Головы испуганных слуг высовывались из окон, выглядывали поверх забора. Все приходило в движенье, двери хлопали, по лестницам дробно стучали каблучки служанок, оглушительно лаял огромный пес. Старая овчарка с телка ростом радостно выскакивала навстречу хозяину.

— Ну как тут у вас делишки, Боеру? — спрашивал Урматеку, поглаживая собаку, клавшую ему передние лапы на грудь.

Парад этот устраивался всегда, будь то днем или темной ночью, с грозным окриком, с собачьим лаем, чтобы все знали, что явился хозяин.

Урматеку непременно обходил весь двор, потому что в дом он входил не иначе как через черный ход и обязательно задевал бельевую веревку, на которой зимой трещали промерзшие на морозе простыни.

— Снова стирали! Снова выжимали! Все в песок перетрете, стекла протрете до дырок! — ворчал он, ухмыляясь в усы, на деле чрезвычайно довольный хозяйственным рвением кукоаны Мицы, своей жены, маленькой, суетливой, непоседливой, постоянно хлопающей ресницами, словно кто-то ей дул в глаза.

— Принеси-ка мне вина, Мица!

Высокий, грузный Урматеку медленно и тяжело поднимался по лестнице, радуясь тому, что он дома.

Пока накрывали на стол, за которым непременно оказывался кто-нибудь из «энтих», иначе говоря — многочисленных бедных родственников, всегда получавших от Урматеку кусок хлеба, монетку, а то и бранное слово, сам Урматеку успевал осушить в одиночку бутылку вина из Дрэгэшань и немножко всхрапнуть.

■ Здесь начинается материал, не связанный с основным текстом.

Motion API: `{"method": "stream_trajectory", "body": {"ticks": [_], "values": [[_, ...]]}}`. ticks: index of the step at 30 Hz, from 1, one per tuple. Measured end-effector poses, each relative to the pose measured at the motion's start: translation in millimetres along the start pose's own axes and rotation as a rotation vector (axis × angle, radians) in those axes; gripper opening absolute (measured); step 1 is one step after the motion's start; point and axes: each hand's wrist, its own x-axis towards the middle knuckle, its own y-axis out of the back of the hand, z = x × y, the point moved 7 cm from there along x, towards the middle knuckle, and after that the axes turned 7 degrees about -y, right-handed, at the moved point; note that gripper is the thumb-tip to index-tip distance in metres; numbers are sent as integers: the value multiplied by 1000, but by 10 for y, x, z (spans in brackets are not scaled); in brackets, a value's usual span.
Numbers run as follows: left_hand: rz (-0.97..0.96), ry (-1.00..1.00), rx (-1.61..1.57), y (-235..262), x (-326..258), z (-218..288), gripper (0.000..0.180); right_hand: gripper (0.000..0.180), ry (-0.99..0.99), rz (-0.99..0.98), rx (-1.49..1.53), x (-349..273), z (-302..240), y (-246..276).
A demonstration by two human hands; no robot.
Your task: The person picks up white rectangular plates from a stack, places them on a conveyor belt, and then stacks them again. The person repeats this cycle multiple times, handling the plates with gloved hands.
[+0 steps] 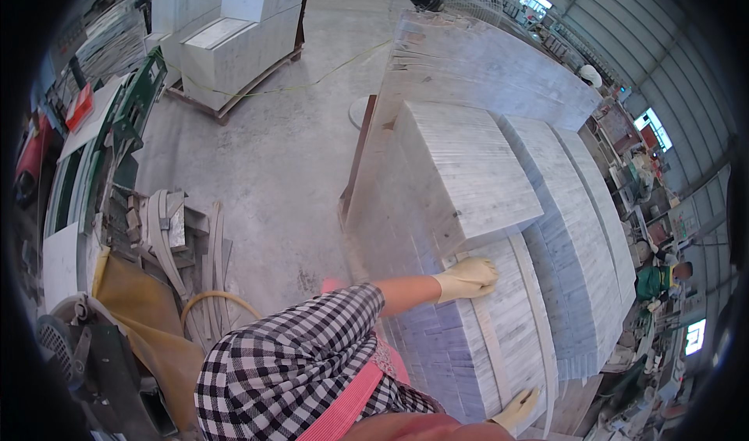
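Note:
My left hand (468,278), in a cream rubber glove, is closed at the far end of a narrow pale strip (489,339). The strip lies across the top of a stack of grey-white stone slabs (515,316) set on edge. My right hand (518,410), gloved alike, rests with fingers stretched out near the strip's near end; its wrist is cut off by the lower edge. A second pale strip (534,300) runs alongside, farther right. Beyond my left hand, a higher block of slabs (468,168) sits on the same stack.
More slab rows (577,230) stand to the right, before a large upright stone panel (491,66). White blocks on a pallet (234,58) stand far left. Scrap strips (168,238), a yellow hose (218,295) and green machinery (136,105) line the left. A person (657,281) is at far right.

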Motion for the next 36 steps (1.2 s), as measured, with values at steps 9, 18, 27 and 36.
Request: {"method": "stream_trajectory", "body": {"ticks": [9,18,27,36], "values": [[20,5,-13,9,4,24,20,40,46,-10,45,35,45,-8],[38,-19,2,-1,12,14,20,40,38,-13,57,13,-10,26],[42,-28,-29,-39,-8,-25,20,36,285,59,-287,-43,-164,94],[-141,353,-537,-353,-292,-558,20,58,-286,-124,242,-173,-16,-189]]}}
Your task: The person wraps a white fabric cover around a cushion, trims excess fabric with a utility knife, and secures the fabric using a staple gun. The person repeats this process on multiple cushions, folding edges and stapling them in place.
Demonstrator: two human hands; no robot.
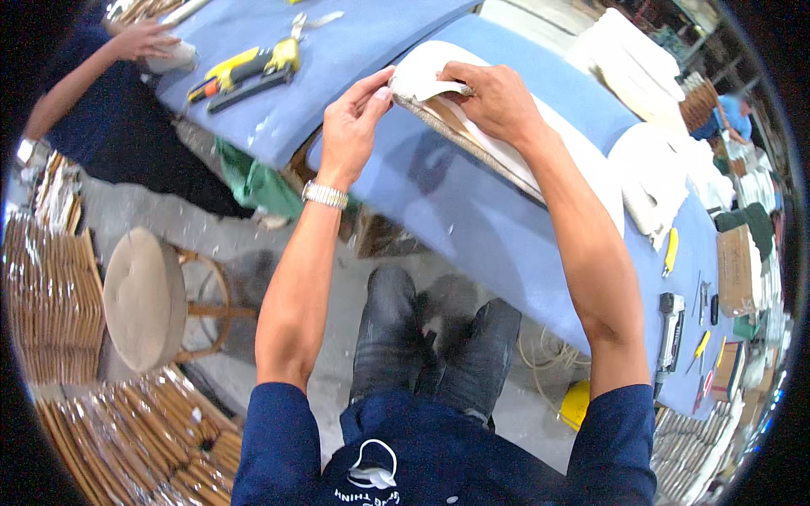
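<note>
My left hand (350, 126) pinches the near corner of a white fabric sheet (422, 76) where it wraps over the edge of a flat wooden panel (472, 139). My right hand (498, 101) presses down on the same sheet, fingers curled on a folded flap at the corner. The panel lies on a blue padded worktable (489, 228). A metal watch sits on my left wrist (325, 195). My legs in dark trousers show below the table edge.
A yellow and black stapler tool (249, 69) lies on a second blue table (337, 51), where another person's hand (143, 38) rests. A round padded stool (143, 299) stands at left among wicker stacks (51, 295). White foam pieces (650, 181) and small tools (672, 329) lie at right.
</note>
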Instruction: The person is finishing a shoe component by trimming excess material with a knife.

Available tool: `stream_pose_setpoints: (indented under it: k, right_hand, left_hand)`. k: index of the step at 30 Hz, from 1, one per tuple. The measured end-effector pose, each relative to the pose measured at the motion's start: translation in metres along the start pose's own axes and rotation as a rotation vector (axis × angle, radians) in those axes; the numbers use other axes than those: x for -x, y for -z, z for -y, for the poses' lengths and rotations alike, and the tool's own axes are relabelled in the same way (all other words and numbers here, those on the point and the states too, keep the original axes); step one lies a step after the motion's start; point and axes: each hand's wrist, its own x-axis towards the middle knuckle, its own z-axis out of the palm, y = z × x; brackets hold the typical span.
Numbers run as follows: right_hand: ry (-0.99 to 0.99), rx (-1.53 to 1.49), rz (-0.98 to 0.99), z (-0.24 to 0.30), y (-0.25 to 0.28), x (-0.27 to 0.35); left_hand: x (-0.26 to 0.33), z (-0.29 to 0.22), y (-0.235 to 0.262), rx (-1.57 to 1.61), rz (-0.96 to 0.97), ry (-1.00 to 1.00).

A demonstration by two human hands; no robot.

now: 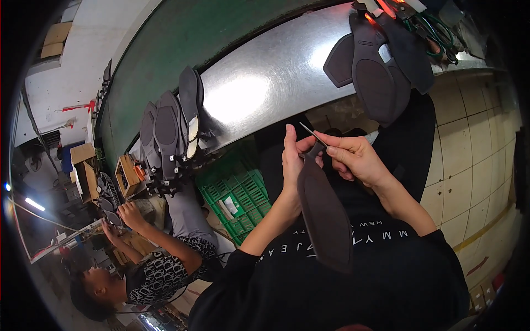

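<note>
free: bare metal tabletop (265, 83) centre | blocked: dark soles (381, 71) far right, upright soles (171, 127) left, green crate (243, 201) below

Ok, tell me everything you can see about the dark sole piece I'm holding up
The sole piece is a long, flat, dark grey insole shape, matte and soft-looking like foam or felt. It hangs narrow end up, widening downward in front of the black shirt. The left hand and right hand pinch its top; the right also holds a thin metal tool there.

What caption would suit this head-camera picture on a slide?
Both hands, left hand and right hand, hold a dark shoe sole and a thin metal tool beside a steel workbench.
</note>
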Motion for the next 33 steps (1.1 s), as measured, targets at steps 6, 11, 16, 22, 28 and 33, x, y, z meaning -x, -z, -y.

Он любил постепенно густевшие сумерки. Двери по всей анфиладе комнат распахнуты, в доме тихо-тихо. Лишь изредка скрипнет ореховая мебель да встряхнется во сне сидящая в клетке чечетка. И только в последней комнате, словно отсвет дальнего пожара, мерцает красный огонек: едва-едва теплится перед иконой лампадка. Видя, как просторен его дом изнутри, Урматеку испытывал такую же гордость, что и тогда, когда он любовался им снаружи. Только теперь Янку Урматеку со всей полнотой ощущал, чего он сумел добиться. Темнота и тишина словно раздвигали дом, а вместе с ним и сердце хозяина.

Сладость довольства и покоя сливалась с душистой сладостью вина. Приятная усталость сковывала движения. День, когда он переселился в этот дом, был самым радостным днем во всей его жизни. Однако спал он тяжело, и снилось ему разное…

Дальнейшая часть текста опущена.